FormalPara Key Summary Points

Why carry out this study?

It is well established that timely and rapid treatment for epileptic seizures is critical.

Buccal midazolam treatment (2.5–10 mg) was licensed in the European Union, but the buccal route of administration is often hampered by jaw clenching, hypersalivation, or uncontrolled swallowing. Then a nasal spray was developed for midazolam and approved by US Food and Drug Administration (FDA) in 2019.

A novel concentrated midazolam nasal spray was developed by Yichang Renfu Pharmaceutical Co., Ltd in China. Considering the lack of studies comparing the pharmacokinetics and bioavailability of intranasal, buccal, and intravenous administration of midazolam, the objective of this study was to evaluate these parameters in healthy volunteers.

What was learned from the study?

The results from this phase 1 study confirm that midazolam is quickly and consistently absorbed by intranasal compared with buccal administration (Tmax, 12.6 min vs. 45 min; Cmax, 38.33 ng/ml vs. 24.97 ng/ml) at 2.5 mg dose, but intranasal midazolam administration has a relatively lower plasma AUC0–∞ than buccal midazolam (AUC0–∞, 77.20 vs. 95.90 ng·h/ml).
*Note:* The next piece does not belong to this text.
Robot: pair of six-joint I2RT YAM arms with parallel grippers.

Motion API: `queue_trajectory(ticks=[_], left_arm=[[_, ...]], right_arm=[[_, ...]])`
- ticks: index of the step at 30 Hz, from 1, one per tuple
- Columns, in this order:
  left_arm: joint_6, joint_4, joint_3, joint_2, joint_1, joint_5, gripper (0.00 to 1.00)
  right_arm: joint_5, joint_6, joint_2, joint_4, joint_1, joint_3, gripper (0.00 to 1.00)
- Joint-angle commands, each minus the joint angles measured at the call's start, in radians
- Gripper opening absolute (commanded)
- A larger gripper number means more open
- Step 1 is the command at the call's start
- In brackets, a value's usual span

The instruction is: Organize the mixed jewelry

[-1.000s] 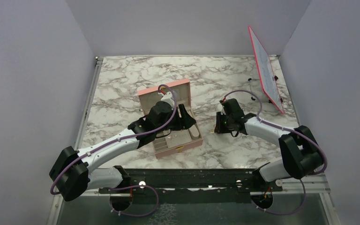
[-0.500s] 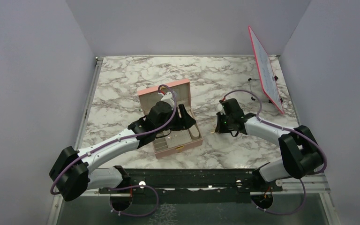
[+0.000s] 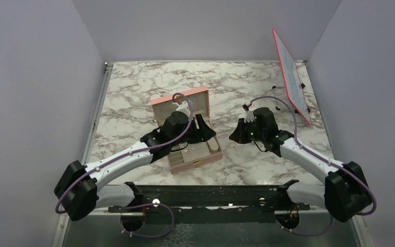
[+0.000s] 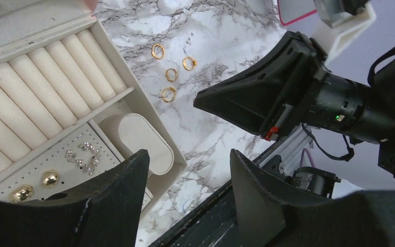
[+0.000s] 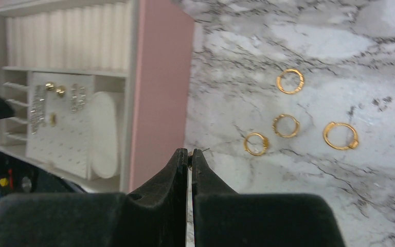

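Several gold rings [image 5: 286, 125] lie loose on the marble just right of the open pink jewelry box [image 5: 159, 92]; they also show in the left wrist view [image 4: 171, 74]. My right gripper [image 5: 190, 153] is shut on a tiny gold earring stud [image 5: 190, 156] whose thin pin sticks out at the tips. It is held above the marble beside the box's right wall. My left gripper [image 4: 185, 170] is open and empty above the box's front right corner [image 4: 181, 165]. Gold studs [image 4: 50, 178] and a sparkly earring [image 4: 82, 154] sit on the box's perforated pad.
The box [image 3: 198, 163] has beige ring rolls [image 4: 56, 87] and an oval cushion [image 4: 141, 141]. Its lid [image 3: 180, 103] stands open at the back. A pink-framed board [image 3: 290, 74] leans on the right wall. The black rail [image 3: 211, 195] runs along the near edge.
My right arm has lifted and swung its elbow to the right. Its gripper has shifted a little left toward the box, away from the rings. The left arm has not moved.
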Motion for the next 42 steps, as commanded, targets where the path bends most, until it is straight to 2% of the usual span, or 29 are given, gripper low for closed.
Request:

Intranasal midazolam administration could be a preferable alternative to buccal midazolam administration for the treatment of prolonged acute convulsive seizures in children and adolescents.

Introduction

Epilepsy is a chronic brain disorder characterized by an enduring predisposition to generate seizures [1]. At presents, 3.4 million people in the USA and 10 million people in China are suffering from epilepsy [2, 3], among which 50% of patients started epilepsy in childhood [4]. Repeated and lasting epileptic seizure in the most severe form of epilepsy—status epilepticus, which causes life-threatening emergencies and is associated with a higher mortality rate [5]. Prompt emergency interventions with rapid delivery of antiepileptic drugs to the brain have been proved effective for the rapid termination of seizures [6].

Benzodiazepines (diazepam and midazolam) are the most commonly used, first-line drugs for the management of acute seizures [4, 7, 8]. Buccally administered midazolam (BC-MDZ) and rectally administered diazepam are recommended for treating seizure clusters in several authoritative guidelines in China, and they are licensed in the European Union [9, 10]. As a result of the disadvantage of inconvenient use of the rectal preparation [10] and the buccal route of administration often being hampered by jaw clenching, hypersalivation, or uncontrolled swallowing [11], which limits their use in the acute setting [12], a nasal spray was developed for both drugs and approved by the US Food and Drug Administration (FDA) in 2019 and 2020, respectively [9]. The FDA reported that midazolam nasal spray presented improved bioavailability compared with intranasal delivery of midazolam formulation intended for intravenous delivery; however, there is a lack of randomized controlled trials (RCT) directly comparing the bioavailability of intranasally administered midazolam (IN-MDZ) with BC-MDZ [13]. Studies comparing IN-MDZ with BC-MDZ are therefore warranted [10, 14], especially in the Chinese population.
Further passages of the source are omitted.